If Lee’s goals were indeed limited to these five objectives, the Gettysburg campaign was a Confederate success. Lee did seize the initiative from Hooker; he did draw him away from the Rappahannock and disrupt any possible Union offensive in Virginia for the rest of the summer. The campaign did clear the lower Shenandoah Valley of enemy troops under General Robert Milroy and in fact captured 4,000 of them. During the three to four weeks the Army of Northern Virginia was in Pennsylvania it lived very well off the enemy’s country. And according to Kent Masterson Brown’s book Retreat from Gettysburg, the Confederates seized enough food, forage and animals in Pennsylvania to keep the army supplied for months to come. The fifth objective Lee mentioned was achieved with qualified success. The only Union forces drawn from elsewhere during the campaign were five brigades from the Washington defenses—although after the battle some Northern units were shifted from the southern Atlantic coast to reinforce the Army of the Potomac.

The implication in Lee’s reports that his goals in the Gettysburg campaign were limited, and largely achieved, is at least partly consistent with some modern studies of the campaign. They challenge the traditional view that Gettysburg was a disastrous Confederate defeat that shattered Lee’s hopes for a war-winning victory on Northern soil. They also reject the notion that Gettysburg was a crucial turning point toward ultimate Union victory in the war. According to historians who question these traditional interpretations, Lee’s incursion into Pennsylvania was a raid, not an invasion. A smashing victory over the Army of the Potomac would have been a nice bonus, but it was not the main goal of the raid. The Union victory at Gettysburg was merely defensive, and the Army of Northern Virginia got away with its spoils and lived to fight another day— indeed, many other days, as the war continued for almost two more years. It was only in retrospect and in memory that Gettysburg became the climactic battle and turning point of the war.

Some of these arguments are self-evidently correct. The war did go on for almost two more years, and the Confederacy still had a chance to win it as late as August 1864 by wearing out the Northern will to continue fighting. Rebel foraging parties did scour hundreds of square miles of south-central Pennsylvania for whatever they could find and take—including many African Americans carried back to Virginia into slavery.
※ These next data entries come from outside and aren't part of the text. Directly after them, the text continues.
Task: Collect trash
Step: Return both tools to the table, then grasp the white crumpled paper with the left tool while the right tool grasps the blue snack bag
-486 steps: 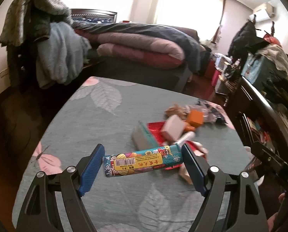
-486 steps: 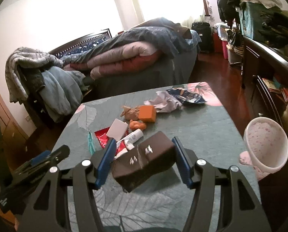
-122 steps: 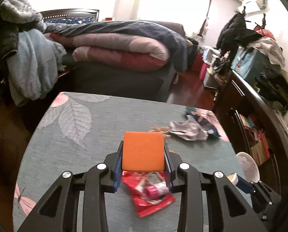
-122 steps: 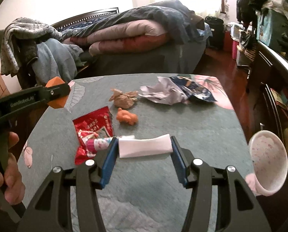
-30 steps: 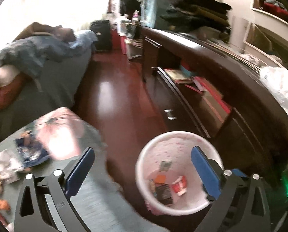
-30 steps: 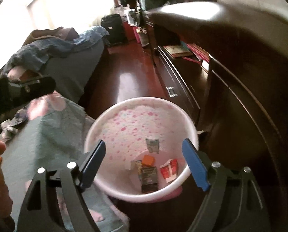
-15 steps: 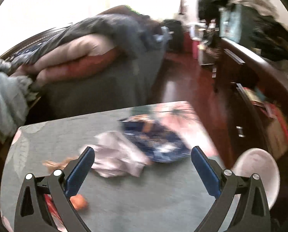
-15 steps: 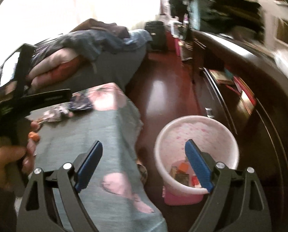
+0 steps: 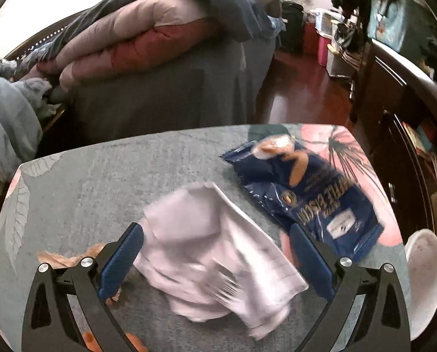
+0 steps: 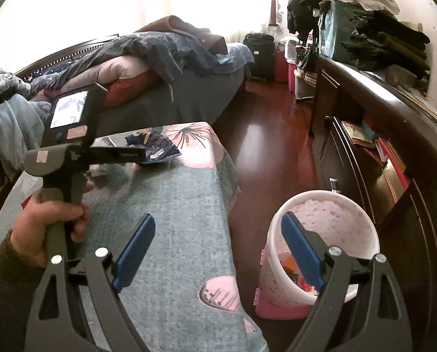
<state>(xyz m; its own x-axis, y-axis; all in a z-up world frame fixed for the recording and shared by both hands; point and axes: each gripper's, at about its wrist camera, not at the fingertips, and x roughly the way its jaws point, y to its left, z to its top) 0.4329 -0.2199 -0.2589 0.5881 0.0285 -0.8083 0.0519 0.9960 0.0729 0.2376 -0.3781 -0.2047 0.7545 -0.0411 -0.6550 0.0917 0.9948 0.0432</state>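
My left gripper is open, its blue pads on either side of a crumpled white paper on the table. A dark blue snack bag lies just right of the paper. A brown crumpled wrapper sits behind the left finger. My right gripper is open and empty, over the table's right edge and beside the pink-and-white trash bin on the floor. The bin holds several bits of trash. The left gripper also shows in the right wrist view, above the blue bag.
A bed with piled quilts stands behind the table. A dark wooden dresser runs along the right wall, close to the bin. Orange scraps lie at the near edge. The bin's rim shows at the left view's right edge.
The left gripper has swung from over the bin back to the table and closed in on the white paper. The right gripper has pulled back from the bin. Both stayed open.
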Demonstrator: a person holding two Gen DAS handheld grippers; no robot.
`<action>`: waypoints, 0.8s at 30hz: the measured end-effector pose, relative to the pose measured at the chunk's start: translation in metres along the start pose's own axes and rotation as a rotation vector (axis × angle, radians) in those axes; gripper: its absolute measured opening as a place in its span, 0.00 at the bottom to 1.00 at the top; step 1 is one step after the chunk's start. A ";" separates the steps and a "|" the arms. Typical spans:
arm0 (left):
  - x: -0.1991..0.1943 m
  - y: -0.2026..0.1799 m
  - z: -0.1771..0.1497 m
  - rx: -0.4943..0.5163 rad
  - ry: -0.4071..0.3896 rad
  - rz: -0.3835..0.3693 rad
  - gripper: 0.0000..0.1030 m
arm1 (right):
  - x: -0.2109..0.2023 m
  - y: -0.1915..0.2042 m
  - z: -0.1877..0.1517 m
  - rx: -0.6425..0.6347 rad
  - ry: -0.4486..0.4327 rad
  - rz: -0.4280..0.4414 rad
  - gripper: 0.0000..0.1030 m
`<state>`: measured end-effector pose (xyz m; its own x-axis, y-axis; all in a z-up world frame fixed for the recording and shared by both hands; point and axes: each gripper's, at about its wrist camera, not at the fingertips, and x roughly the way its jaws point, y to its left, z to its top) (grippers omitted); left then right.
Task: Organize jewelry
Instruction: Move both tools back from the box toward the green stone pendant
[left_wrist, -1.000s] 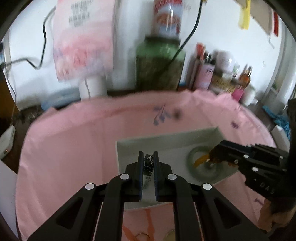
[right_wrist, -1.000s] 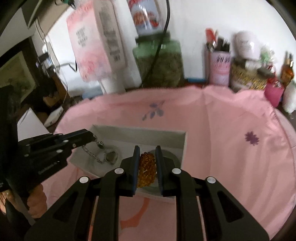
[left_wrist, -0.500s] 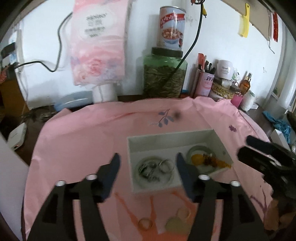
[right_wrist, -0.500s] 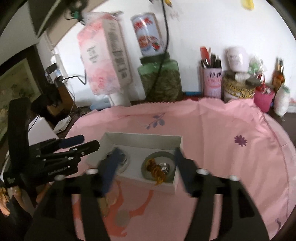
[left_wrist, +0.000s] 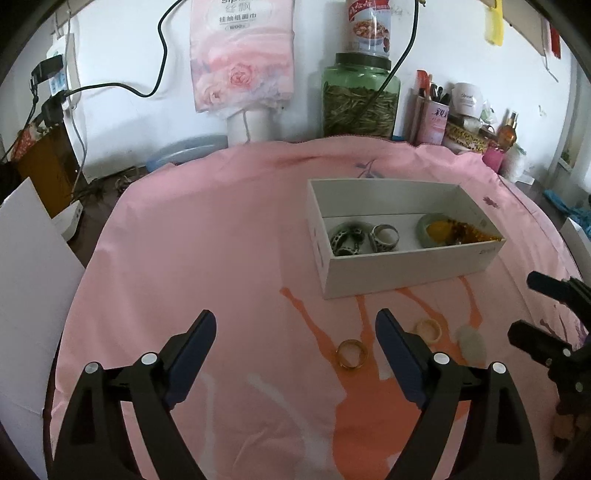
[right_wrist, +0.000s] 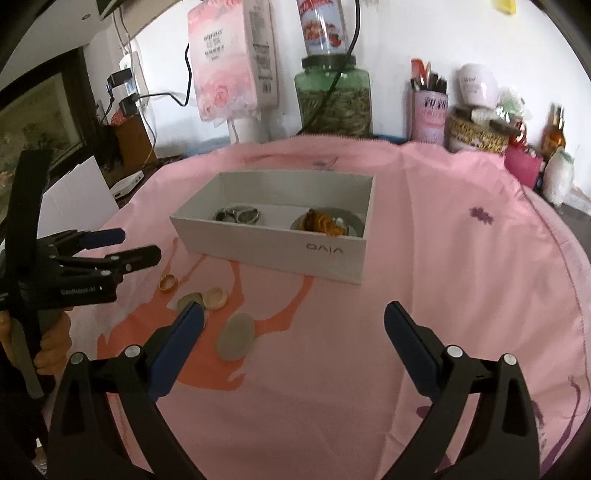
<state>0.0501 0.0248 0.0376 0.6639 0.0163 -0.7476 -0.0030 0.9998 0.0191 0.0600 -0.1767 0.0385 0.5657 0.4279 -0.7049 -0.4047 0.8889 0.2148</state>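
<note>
Left tongs (left_wrist: 295, 325) and right tongs (right_wrist: 293, 314) opening wide, gripping nothing, hovering near white box (right_wrist: 273, 240); rings (left_wrist: 351, 353) lying on cloth.

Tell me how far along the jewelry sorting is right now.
Partly done. The white box holds silver rings and an amber bead bracelet. Nothing is in hand: the left hand-held gripper and right hand-held gripper are both empty, jaws opening. Left on the pink cloth: a gold ring, a pale ring and a pale oval stone.
</note>
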 end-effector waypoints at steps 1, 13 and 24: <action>0.001 0.001 0.000 0.005 0.002 0.005 0.84 | 0.001 -0.001 0.000 0.004 0.005 0.003 0.91; 0.008 0.003 -0.005 0.000 0.061 -0.017 0.84 | 0.007 0.000 -0.003 0.015 0.041 0.014 0.91; 0.010 -0.050 -0.017 0.165 0.053 -0.044 0.84 | 0.010 -0.004 -0.003 0.036 0.057 0.002 0.91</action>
<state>0.0445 -0.0244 0.0182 0.6201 -0.0223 -0.7842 0.1509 0.9843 0.0913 0.0651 -0.1760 0.0286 0.5226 0.4208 -0.7415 -0.3792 0.8937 0.2399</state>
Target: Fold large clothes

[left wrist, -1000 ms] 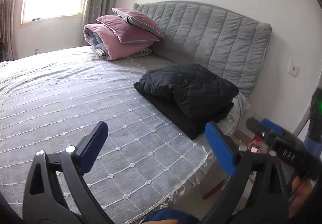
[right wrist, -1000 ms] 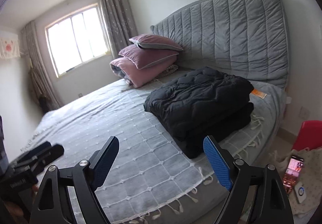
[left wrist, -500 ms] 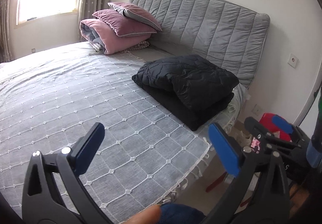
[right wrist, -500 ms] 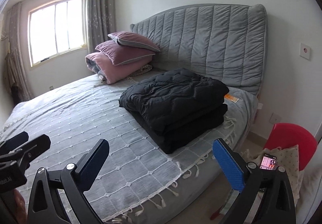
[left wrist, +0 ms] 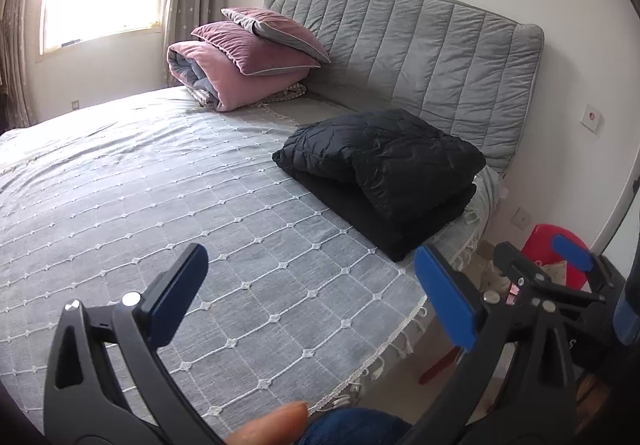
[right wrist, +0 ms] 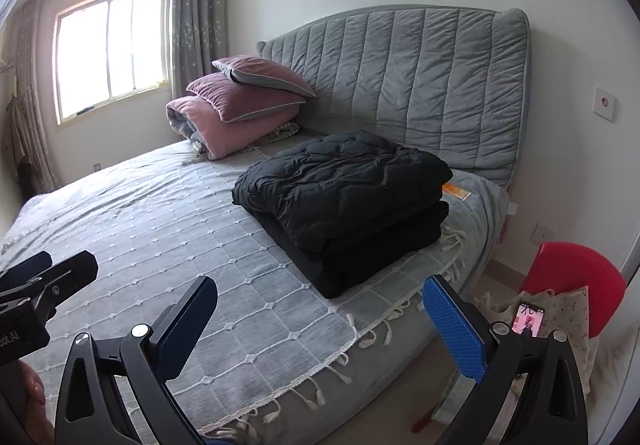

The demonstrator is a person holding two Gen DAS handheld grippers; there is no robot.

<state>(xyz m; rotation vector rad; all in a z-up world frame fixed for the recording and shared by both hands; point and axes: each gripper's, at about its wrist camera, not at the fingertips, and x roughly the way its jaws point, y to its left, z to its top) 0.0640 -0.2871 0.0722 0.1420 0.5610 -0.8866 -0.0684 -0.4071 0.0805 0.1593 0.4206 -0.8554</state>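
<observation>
Garment: we see the folded black quilted jacket [right wrist: 344, 205] near the fringed right edge of the grey bed [right wrist: 168, 229].
Open room: bare bedspread to its left.
Left gripper [left wrist: 308, 301]: jaws spread, empty.
Right gripper [right wrist: 320, 325]: jaws spread, empty.

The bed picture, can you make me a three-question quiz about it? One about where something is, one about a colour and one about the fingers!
1. Where does the folded jacket lie?
A. on the floor
B. on the bed near the headboard
C. on the red chair

2. What colour is the jacket?
A. black
B. pink
C. white

3. How are the right gripper fingers?
A. shut on the jacket
B. shut, empty
C. wide apart, empty

Answers: B, it rests on the grey bedspread by the headboard; A, its quilted fabric is black; C, only bedspread shows between them.
</observation>
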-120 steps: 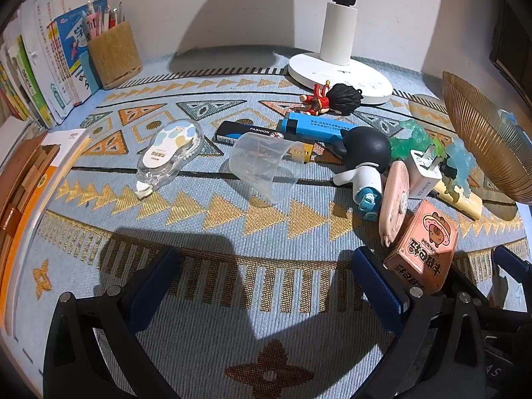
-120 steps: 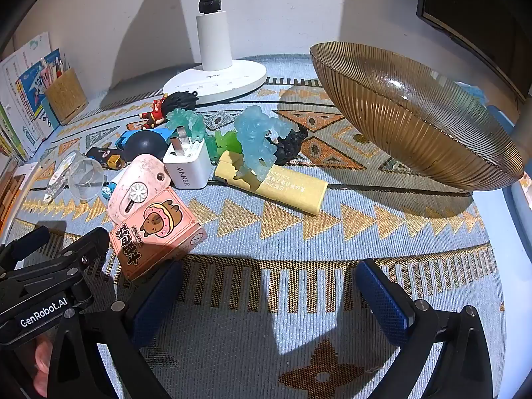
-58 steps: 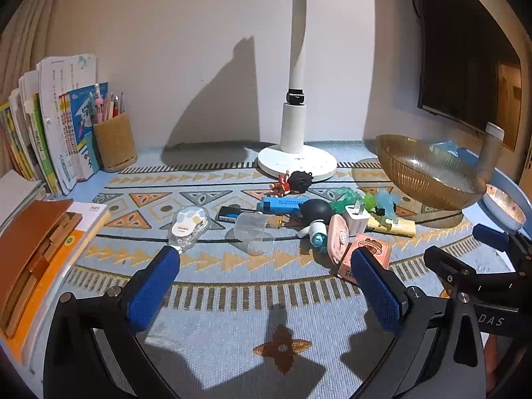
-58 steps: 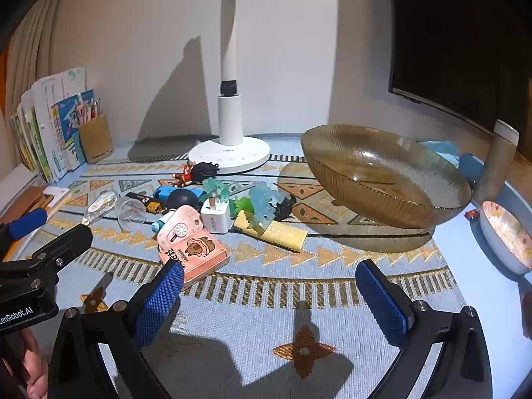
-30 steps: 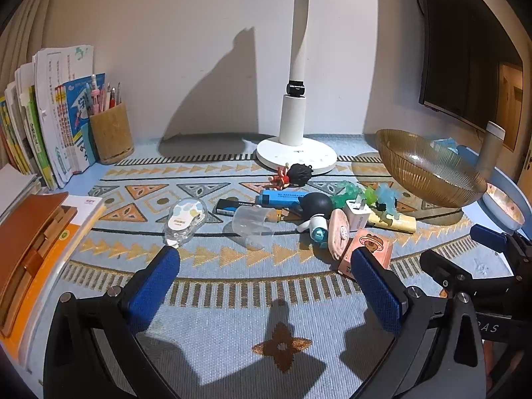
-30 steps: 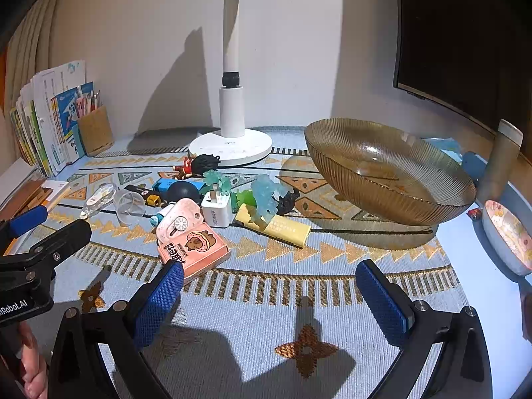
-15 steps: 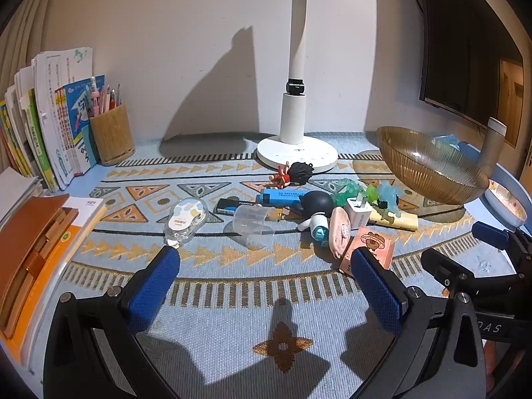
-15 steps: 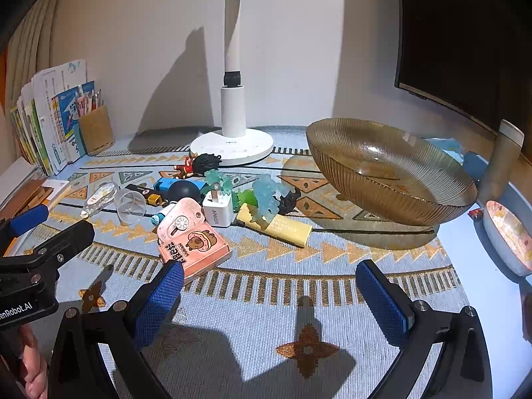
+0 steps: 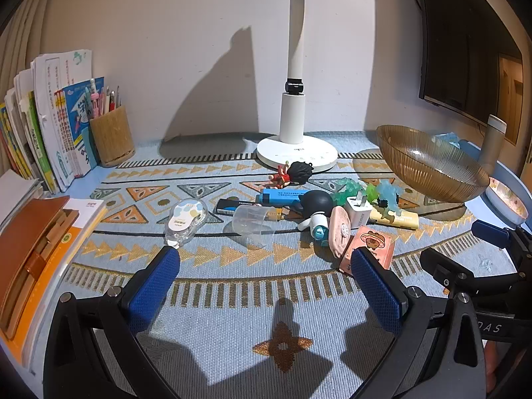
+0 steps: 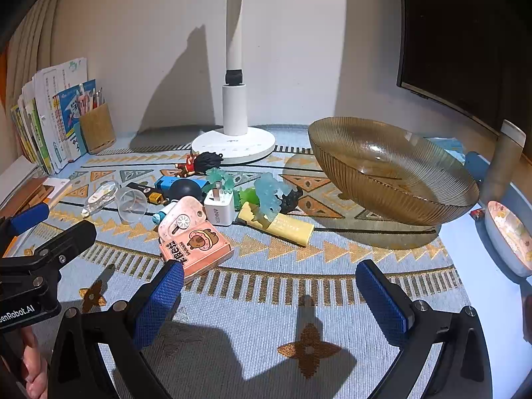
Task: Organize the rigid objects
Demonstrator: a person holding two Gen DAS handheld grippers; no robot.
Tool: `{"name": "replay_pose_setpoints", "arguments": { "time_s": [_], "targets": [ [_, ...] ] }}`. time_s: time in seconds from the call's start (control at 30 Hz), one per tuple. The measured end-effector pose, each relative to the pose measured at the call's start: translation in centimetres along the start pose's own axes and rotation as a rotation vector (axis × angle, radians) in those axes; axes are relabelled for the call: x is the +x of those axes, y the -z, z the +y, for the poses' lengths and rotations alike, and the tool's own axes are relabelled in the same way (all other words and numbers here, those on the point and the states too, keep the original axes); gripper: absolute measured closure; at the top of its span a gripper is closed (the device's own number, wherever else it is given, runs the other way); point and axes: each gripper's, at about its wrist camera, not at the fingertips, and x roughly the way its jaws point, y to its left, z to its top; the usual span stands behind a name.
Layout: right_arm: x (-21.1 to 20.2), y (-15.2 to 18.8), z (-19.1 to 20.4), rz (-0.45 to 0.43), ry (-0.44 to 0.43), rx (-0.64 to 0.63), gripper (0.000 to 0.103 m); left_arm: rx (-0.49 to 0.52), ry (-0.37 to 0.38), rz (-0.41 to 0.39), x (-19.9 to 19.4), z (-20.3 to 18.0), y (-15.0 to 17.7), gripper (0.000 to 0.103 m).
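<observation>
A heap of small objects lies mid-mat: a pink cartoon box (image 9: pixel 369 247) (image 10: pixel 196 246), a pink mini fan (image 10: pixel 181 219), a white charger (image 10: pixel 220 211), a yellow bar (image 10: pixel 277 224), translucent blue-green figures (image 10: pixel 271 196), a black round toy (image 9: pixel 316 202), a blue box (image 9: pixel 281 197), a clear cup (image 9: pixel 254 224) and a correction tape (image 9: pixel 184 221). An amber glass bowl (image 10: pixel 389 169) (image 9: pixel 429 166) stands to the right. My left gripper (image 9: pixel 266 282) is open and empty, short of the heap. My right gripper (image 10: pixel 269 296) is open, near the pink box.
A white lamp base (image 9: pixel 297 156) stands behind the heap, with a small black-haired figure (image 9: pixel 296 173) before it. Books and a wooden pen cup (image 9: pixel 111 139) line the left; notebooks (image 9: pixel 30 242) lie at the left edge. A small patterned dish (image 10: pixel 508 232) and a cylinder (image 10: pixel 503 163) sit far right.
Over four seconds both grippers pulled back and up from close over the objects to a wider view. In the last half second they barely shift; nothing on the mat moved.
</observation>
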Motion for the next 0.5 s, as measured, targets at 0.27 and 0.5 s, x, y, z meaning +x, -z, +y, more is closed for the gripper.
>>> {"name": "replay_pose_setpoints", "arguments": {
  "time_s": [0.27,0.5],
  "targets": [
    [0.02,-0.02,0.00,0.000,0.001,0.000,0.000,0.006,-0.004,0.001,0.05,-0.08,-0.02,0.001],
    [0.01,-0.01,0.03,0.000,0.000,0.001,0.000,0.005,-0.002,0.002,0.06,-0.09,-0.02,0.001]
  ]
}}
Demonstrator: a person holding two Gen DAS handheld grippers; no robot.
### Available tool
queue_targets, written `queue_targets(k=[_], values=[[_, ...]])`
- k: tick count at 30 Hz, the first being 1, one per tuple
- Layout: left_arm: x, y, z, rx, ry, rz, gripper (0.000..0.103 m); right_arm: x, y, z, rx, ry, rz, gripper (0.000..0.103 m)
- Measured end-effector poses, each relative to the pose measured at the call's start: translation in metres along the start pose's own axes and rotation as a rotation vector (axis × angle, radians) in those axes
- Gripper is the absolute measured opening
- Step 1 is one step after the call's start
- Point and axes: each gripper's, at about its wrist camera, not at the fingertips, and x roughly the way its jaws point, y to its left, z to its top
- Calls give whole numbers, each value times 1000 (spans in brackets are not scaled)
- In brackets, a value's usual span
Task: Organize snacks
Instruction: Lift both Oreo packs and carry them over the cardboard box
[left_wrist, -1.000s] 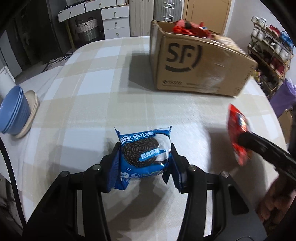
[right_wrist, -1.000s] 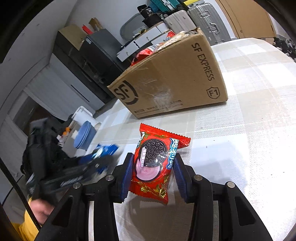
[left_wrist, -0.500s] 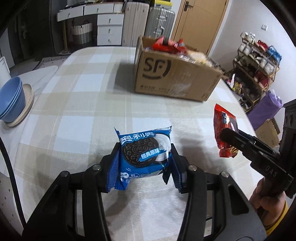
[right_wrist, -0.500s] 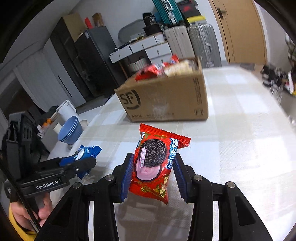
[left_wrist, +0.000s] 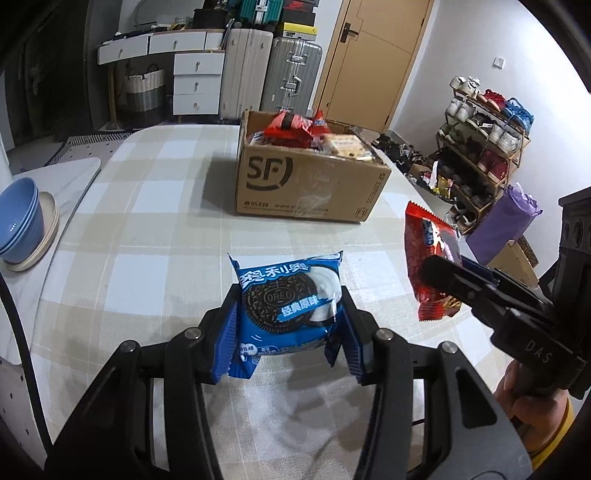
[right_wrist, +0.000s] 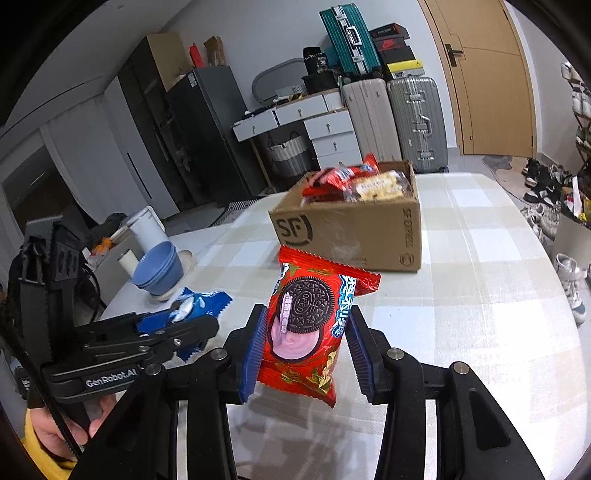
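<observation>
Checked table (left_wrist: 155, 229) is carrying a cardboard box (left_wrist: 306, 188), part-filled with snacks, well ahead. Left gripper (left_wrist: 288, 321) is clamping a blue cookie pack (left_wrist: 288, 299); right gripper (right_wrist: 306, 343) is clamping a red cookie pack (right_wrist: 310, 317), both aloft. Transport step, likely; next calls for reaching over the box rim and releasing.

Bare checked tablecloth (left_wrist: 155, 236) lies open between both grippers and the cardboard box (left_wrist: 306, 184), whose open top is heaped with snack packs (right_wrist: 351, 181); stacked blue bowls (left_wrist: 16, 218) sit at the far-left edge.
</observation>
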Motion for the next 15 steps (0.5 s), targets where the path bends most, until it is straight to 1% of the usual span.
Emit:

But we might ask whether all these spoils were worth the 28,000 or more casualties suffered by Confederates in the campaign as a whole, including the nightmare retreat. Of this number at least 18,000 men were gone for good from the Army of Northern Virginia—dead, imprisoned, or so badly wounded that they could never fight again. And we might also ask whether, even though Gettysburg was not a decisive turning point toward imminent Union victory, it might have been a decisive turning point away from a Confederate victory that could have demoralized the Army of the Potomac and the Northern people and might also have neutralized the loss of Vicksburg.

But what about Lee’s official reports that set forth no such ambitious purpose for his invasion—or raid? To disagree with Lee is not to question his integrity. He told the truth in his reports. But he appears not to have told the whole truth. There is a considerable amount of evidence that he had more sweeping goals for his invasion of Pennsylvania than he described.

We need first to provide a context for this evidence. A fundamental assumption underlay Lee’s military strategy, not only in the Gettysburg campaign but also in the war as a whole. Lee believed that the North’s greater population and resources would make Union victory inevitable in a prolonged war of attrition, so long as the Northern people had the will to employ those superior resources. The only way the Confederacy could achieve its independence, Lee thought, was to win battlefield victories while the South had the strength to do so, victories that would if possible cripple the enemy’s main army and demoralize the Northern people to the point they became convinced that continuing to fight was not worth the cost in lives and resources. Lee believed that these battlefield victories could not be won by sitting back and waiting for the enemy to take the initiative. The only time he did that, before 1864 at least, was at Fredericksburg in December 1862, a defensive Confederate victory that Lee found frustrating because the defeated enemy was able to pull back over the Rappahannock without further harm. Even at Antietam, where the Confederates fought a tactically defensive battle except for localized counterattacks, the battle itself was the culmination of Lee’s strategic offensive. During the battle—indeed, the day after it as well—Lee looked for ways to take the tactical offensive even with his exhausted and depleted army. And following his retreat across the Potomac after Antietam, Lee still wanted to recross into Maryland farther upriver to continue his offensive, and expressed frustration over the army’s inability to do so.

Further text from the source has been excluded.